Please retype the material beneath this task exactly, starting with its first line and finishing with the line containing "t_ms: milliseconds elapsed".

**MATERIAL PROVIDED**
:::
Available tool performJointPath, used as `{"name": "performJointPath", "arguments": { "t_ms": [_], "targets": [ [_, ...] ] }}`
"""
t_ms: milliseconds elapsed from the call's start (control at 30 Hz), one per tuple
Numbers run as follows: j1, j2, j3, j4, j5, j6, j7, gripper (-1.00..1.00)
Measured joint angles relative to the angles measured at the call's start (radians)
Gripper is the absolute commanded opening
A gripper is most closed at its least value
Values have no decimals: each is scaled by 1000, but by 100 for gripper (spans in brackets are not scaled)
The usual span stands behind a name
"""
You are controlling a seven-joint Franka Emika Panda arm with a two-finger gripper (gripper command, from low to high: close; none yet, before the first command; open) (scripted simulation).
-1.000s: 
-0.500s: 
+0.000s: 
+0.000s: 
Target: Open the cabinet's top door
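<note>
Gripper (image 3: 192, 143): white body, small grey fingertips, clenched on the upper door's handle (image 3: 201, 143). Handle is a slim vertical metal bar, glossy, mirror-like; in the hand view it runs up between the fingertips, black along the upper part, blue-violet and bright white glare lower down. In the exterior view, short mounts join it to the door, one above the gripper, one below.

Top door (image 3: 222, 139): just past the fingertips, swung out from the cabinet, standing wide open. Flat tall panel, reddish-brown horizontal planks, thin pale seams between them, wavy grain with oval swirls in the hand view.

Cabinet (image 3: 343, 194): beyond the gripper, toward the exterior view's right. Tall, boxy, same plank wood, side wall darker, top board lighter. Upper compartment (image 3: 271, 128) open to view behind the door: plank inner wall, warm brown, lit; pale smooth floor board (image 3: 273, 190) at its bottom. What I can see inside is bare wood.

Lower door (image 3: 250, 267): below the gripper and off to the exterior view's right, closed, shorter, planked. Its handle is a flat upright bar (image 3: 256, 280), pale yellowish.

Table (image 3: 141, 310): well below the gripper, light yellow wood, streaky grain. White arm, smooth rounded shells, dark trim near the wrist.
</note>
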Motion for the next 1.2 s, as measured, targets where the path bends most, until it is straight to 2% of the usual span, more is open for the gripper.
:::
**EXERCISE ANSWER**
Available tool performJointPath, used as `{"name": "performJointPath", "arguments": { "t_ms": [_], "targets": [ [_, ...] ] }}`
"""
t_ms: milliseconds elapsed from the call's start (control at 30 Hz), one per tuple

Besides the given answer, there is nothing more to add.